↓↓↓

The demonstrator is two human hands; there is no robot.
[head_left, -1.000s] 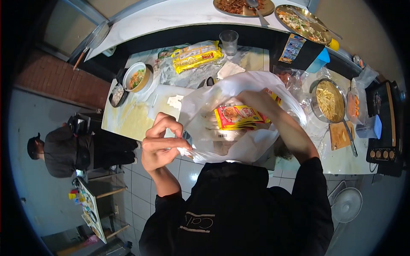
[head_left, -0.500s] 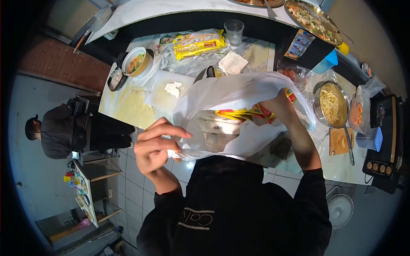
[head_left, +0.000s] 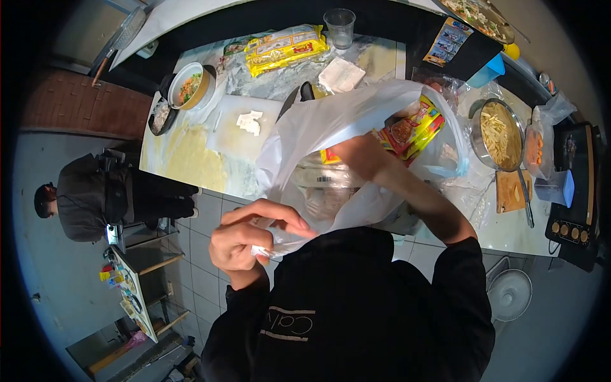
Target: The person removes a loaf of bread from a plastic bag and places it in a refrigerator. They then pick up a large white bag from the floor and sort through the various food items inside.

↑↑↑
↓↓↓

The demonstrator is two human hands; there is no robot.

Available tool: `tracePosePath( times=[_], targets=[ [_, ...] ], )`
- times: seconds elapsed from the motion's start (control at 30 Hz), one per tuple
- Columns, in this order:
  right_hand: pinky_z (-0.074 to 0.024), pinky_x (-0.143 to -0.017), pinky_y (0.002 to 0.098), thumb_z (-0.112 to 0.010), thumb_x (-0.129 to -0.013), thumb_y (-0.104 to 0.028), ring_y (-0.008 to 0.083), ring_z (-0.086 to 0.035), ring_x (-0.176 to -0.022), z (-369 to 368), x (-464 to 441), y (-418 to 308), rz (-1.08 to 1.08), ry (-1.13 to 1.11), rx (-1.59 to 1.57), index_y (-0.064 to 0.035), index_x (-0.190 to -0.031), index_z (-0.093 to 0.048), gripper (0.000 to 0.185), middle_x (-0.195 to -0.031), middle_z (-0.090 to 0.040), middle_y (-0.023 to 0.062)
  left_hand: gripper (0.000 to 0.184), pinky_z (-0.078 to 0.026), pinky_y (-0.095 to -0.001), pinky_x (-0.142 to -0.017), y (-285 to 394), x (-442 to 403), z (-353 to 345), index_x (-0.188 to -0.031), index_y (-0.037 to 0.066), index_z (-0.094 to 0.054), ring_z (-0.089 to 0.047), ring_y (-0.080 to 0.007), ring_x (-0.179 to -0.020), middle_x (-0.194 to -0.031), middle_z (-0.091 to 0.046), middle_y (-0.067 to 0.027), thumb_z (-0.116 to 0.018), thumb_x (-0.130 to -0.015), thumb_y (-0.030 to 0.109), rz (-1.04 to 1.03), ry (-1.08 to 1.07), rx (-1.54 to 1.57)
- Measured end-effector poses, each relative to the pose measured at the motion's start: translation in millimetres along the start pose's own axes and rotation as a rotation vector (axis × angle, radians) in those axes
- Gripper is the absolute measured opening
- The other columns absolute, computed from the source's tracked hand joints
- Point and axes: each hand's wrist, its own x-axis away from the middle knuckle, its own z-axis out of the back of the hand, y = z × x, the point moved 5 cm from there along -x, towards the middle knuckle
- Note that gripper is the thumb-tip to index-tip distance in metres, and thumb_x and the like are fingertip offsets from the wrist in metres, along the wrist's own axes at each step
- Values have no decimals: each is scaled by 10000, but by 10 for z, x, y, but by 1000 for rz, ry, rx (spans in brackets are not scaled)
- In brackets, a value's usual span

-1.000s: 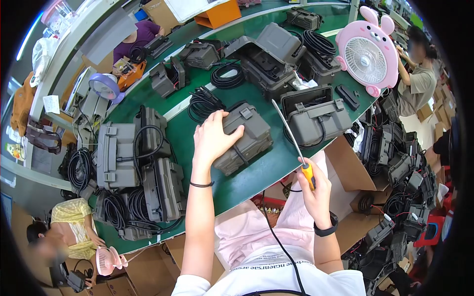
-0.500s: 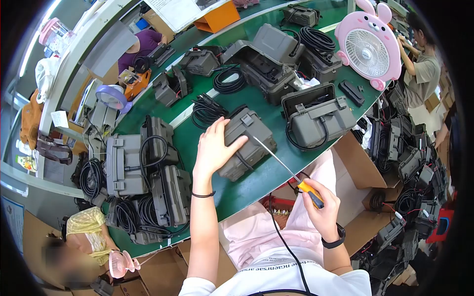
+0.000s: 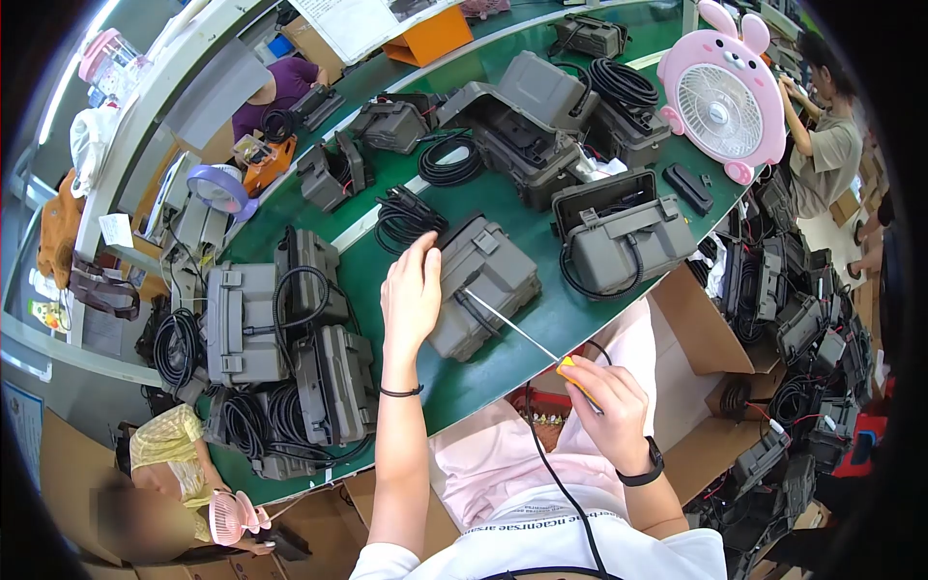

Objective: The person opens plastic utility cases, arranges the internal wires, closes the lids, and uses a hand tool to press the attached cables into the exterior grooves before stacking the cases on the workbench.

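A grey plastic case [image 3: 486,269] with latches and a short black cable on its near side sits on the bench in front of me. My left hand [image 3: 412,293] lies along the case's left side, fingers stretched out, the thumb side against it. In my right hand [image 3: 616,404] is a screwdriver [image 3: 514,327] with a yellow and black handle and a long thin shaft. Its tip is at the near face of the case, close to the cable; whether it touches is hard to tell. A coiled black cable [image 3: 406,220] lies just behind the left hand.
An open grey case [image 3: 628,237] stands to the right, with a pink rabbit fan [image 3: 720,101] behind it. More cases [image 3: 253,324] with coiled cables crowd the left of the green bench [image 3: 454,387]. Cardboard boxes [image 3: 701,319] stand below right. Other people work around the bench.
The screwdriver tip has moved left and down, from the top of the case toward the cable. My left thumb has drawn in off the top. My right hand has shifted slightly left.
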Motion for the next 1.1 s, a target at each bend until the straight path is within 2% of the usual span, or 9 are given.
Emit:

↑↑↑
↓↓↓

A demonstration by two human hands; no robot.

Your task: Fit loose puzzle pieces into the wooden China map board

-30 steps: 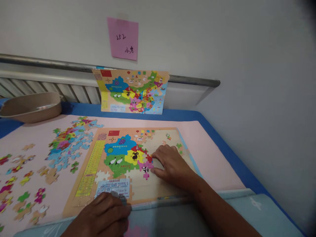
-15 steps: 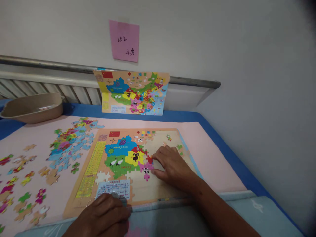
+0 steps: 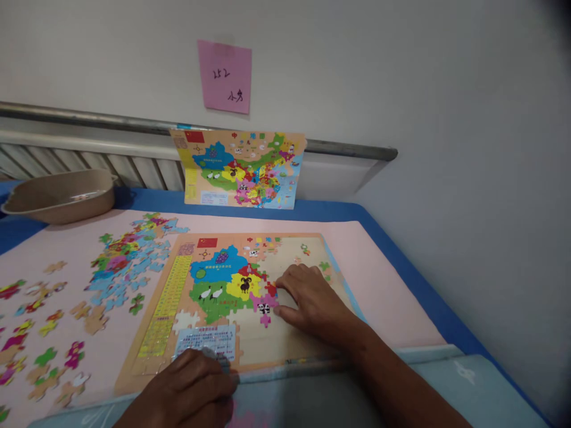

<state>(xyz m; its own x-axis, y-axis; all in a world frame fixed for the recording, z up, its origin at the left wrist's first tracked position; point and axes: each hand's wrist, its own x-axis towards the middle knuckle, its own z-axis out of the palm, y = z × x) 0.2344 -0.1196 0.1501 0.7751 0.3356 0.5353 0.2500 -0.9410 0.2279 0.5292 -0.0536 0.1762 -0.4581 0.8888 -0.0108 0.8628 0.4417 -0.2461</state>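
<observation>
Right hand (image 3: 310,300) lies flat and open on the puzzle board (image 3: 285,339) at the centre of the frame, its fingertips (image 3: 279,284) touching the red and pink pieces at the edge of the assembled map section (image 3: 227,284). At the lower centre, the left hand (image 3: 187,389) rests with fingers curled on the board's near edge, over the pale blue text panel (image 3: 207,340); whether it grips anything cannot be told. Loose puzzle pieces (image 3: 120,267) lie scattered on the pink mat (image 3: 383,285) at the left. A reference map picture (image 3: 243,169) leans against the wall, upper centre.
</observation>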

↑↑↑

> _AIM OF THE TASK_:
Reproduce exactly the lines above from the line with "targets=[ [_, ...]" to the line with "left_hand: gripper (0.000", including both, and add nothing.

> _SOLUTION FOR THIS PROBLEM_:
Available tool: `tracePosePath( times=[_], targets=[ [_, ...] ], )`
- times: seconds elapsed from the motion's start (control at 30 Hz), one per tuple
- Columns, in this order:
  right_hand: pinky_z (-0.074 to 0.024), pinky_x (-0.143 to -0.017), pinky_y (0.002 to 0.098), thumb_z (-0.112 to 0.010), thumb_x (-0.129 to -0.013), thumb_y (-0.104 to 0.028), ring_y (-0.008 to 0.083), ring_z (-0.086 to 0.035), ring_x (-0.176 to -0.022), z (-369 to 368), x (-464 to 441), y (-418 to 308), rz (-1.08 to 1.08), ry (-1.13 to 1.11), rx (-1.59 to 1.57), index_y (-0.064 to 0.035), index_x (-0.190 to -0.031), index_z (-0.093 to 0.048), gripper (0.000 to 0.185), middle_x (-0.195 to -0.031), middle_z (-0.090 to 0.040), middle_y (-0.023 to 0.062)
  left_hand: gripper (0.000 to 0.184), pinky_z (-0.078 to 0.026), pinky_y (-0.095 to -0.001), pinky_x (-0.142 to -0.017), y (-285 to 394), x (-442 to 403), z (-353 to 345), index_x (-0.188 to -0.031), index_y (-0.037 to 0.066), index_z (-0.094 to 0.054), ring_z (-0.089 to 0.047), ring_y (-0.080 to 0.007), ring_x (-0.179 to -0.020), middle_x (-0.194 to -0.031), middle_z (-0.091 to 0.046), middle_y (-0.067 to 0.027), thumb_z (-0.116 to 0.018), thumb_x (-0.130 to -0.015), thumb_y (-0.030 to 0.109), rz (-1.04 to 1.03), ry (-1.08 to 1.07), rx (-1.54 to 1.57)

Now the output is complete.